Section Clarified as Follows
All piping and attached appurtenances subjected to system working pressure shall be hydrostatically tested at 200 PSI (13.8 bar) and shall maintain that pressure at + or - 5 PSI (0.35 bar) for 2 hours.

Explanatory Comment
Section of the code allows for a test of 50 PSI above the system working pressure. In order to avoid confusion we desire one test to cover all installations. The 200 PSI test is our current practice.

New Section
All underground fire lines shall be tested prior to trench backfill as a unit from the city connection point or downstream of the back flow prevention device to the base of the system riser and site hydrant if provided. If the "Lateral Lines" from the main to the base of the riser are not tested with the main then they shall be tested from the point of the tee connection at the main line or the elbow (end of line lateral) to the point of connection of the riser assembly above floor. Testing of "short runs" from outside the foundation wall to the above floor riser shall not be permitted.

Explanatory Comment
It is impossible to test the short 5-foot runs. This allows for a better test with fewer "breaks" in the line and if the entire site is tested at one time then the number of inspections may be reduced.

NFPA 13R Amendments

Section Clarified as Follows
If the building is equipped with a supervised fire alarm system then all valves including the listed backflow prevention device and flow switches shall be supervised.

If the building is not provided with a fire alarm system then all valves must be locked in the open position with padlocks.

If the required, listed backflow prevention device is located in a valve pit outside of the building and a supervised fire alarm system is not provided for the building then the valves in the pit shall be chained and padlocked in the open position and a locking manhole cover shall be provided.

Explanatory Comment
Section allows for three (3) different methods of valve supervision. Under the IBC all valves must be supervised by a fire alarm. As a result we desire to require what is prescribed in the clarified section, which follows the principles set forth in NFPA 13R.

Delete Section as Written
Section Clarification

If the required, listed backflow prevention assembly is located at the street an additional list backflow prevention assembly is not required at the system riser and a rubber faced check valve shall be required at the system riser.

If the required, listed backflow prevention assembly is located at the system riser then the rubber faced check valve shall not be required.

Explanatory Comment
Section is presented to clarify the confusion created between the NFPA standards and the requirements of DNR regarding backflow prevention.
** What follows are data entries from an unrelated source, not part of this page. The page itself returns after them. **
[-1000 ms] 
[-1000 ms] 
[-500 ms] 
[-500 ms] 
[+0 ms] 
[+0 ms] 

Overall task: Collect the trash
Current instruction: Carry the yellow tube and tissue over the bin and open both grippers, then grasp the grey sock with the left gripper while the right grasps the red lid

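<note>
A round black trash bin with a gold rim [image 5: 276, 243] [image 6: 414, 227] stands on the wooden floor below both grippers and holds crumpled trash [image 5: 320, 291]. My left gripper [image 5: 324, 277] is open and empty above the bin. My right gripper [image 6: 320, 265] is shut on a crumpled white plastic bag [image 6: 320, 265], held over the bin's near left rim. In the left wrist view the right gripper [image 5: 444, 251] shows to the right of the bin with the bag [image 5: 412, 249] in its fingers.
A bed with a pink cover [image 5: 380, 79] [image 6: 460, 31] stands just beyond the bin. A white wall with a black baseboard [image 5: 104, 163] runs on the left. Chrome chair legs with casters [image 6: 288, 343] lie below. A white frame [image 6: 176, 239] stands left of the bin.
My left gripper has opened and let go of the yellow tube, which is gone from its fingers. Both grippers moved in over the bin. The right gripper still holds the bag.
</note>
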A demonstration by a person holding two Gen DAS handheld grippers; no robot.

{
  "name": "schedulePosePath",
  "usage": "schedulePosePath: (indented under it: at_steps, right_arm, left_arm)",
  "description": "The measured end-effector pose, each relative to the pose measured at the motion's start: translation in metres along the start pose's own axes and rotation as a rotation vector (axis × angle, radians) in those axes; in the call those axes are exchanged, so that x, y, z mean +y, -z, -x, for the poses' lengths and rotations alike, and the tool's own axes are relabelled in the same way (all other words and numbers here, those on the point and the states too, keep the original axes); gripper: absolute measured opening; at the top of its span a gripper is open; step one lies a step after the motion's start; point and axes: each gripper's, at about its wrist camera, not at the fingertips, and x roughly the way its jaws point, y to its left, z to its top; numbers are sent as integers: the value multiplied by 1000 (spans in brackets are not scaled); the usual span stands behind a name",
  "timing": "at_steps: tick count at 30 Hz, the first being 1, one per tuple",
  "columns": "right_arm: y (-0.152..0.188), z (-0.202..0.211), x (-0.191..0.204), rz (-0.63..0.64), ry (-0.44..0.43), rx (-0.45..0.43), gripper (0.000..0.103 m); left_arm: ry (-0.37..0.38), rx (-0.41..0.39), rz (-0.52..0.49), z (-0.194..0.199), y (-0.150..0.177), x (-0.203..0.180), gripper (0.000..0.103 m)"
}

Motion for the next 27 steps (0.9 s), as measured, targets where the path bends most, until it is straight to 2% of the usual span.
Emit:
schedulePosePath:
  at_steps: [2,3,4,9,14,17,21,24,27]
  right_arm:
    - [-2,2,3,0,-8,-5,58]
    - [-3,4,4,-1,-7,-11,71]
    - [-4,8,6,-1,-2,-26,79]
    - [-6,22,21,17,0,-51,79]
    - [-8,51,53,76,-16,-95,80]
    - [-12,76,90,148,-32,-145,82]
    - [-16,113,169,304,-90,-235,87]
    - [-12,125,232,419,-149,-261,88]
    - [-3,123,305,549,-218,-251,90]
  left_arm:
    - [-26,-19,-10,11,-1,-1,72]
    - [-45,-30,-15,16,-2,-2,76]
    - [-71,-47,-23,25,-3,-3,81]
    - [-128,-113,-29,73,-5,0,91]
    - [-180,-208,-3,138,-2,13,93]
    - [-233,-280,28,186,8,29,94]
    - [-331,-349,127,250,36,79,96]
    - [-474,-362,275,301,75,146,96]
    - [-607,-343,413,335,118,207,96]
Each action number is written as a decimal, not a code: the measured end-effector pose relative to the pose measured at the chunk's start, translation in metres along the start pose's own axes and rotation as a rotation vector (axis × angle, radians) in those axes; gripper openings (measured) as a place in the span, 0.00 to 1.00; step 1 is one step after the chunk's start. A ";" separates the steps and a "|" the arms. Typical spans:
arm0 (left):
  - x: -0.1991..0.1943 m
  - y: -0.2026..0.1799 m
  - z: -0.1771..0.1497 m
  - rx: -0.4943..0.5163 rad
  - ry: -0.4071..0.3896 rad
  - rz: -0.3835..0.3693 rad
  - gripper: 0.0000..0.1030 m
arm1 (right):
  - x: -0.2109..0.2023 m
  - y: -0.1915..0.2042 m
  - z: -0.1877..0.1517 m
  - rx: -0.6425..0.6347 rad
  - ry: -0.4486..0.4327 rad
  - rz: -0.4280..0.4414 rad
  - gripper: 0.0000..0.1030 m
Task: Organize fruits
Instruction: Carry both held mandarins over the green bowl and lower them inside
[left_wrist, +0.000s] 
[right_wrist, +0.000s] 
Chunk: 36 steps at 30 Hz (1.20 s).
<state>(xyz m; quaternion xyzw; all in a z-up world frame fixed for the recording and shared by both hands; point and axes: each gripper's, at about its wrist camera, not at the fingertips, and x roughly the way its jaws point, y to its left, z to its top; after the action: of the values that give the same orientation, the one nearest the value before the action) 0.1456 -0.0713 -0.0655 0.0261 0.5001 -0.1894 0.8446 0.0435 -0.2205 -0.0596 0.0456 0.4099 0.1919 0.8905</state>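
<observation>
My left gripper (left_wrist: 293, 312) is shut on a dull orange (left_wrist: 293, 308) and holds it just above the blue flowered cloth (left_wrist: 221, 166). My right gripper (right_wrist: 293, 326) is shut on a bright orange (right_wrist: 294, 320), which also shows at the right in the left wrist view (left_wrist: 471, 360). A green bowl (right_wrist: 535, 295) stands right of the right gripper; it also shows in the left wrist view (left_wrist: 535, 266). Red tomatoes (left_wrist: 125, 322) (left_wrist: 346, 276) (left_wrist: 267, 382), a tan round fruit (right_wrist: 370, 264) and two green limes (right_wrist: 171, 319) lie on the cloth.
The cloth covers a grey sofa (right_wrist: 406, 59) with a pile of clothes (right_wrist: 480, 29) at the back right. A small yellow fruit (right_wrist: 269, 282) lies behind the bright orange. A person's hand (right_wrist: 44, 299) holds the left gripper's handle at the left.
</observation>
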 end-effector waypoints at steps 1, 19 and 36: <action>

With the backflow device at the street then the same device is not required at the riser. The rubber faced check valve is needed in this case so as to prevent false alarms in systems located upstream of an open hydrant or open system.

Section New Section
The system riser shall be located in a secure and dedicated area. The dedicated area between the riser and the adjoining walls shall be free and clear from any and all equipment not related to the fire sprinkler system except the incoming main domestic water line.

If no walls or permanent barriers exist then an area 24 inches measured from the sprinkler riser and components shall be clear of any and all equipment not related to the fire sprinkler system riser except for the incoming main domestic water line.

Access to the sprinkler riser system and components shall be kept free and clear of any and all equipment including the incoming domestic water main for service and testing.

Explanatory Comment
With the confined spaces for these systems we are finding that owners are adding other systems such as phone or cable panels in the same rooms, conflicting with access to the sprinkler riser for maintenance and testing. The space criteria set forth is consistent with current room sizes being provided and is nothing more then a coordination of the installation of multiple systems in the same room.

The above procedures and requirements shall be effective October 1, 2007.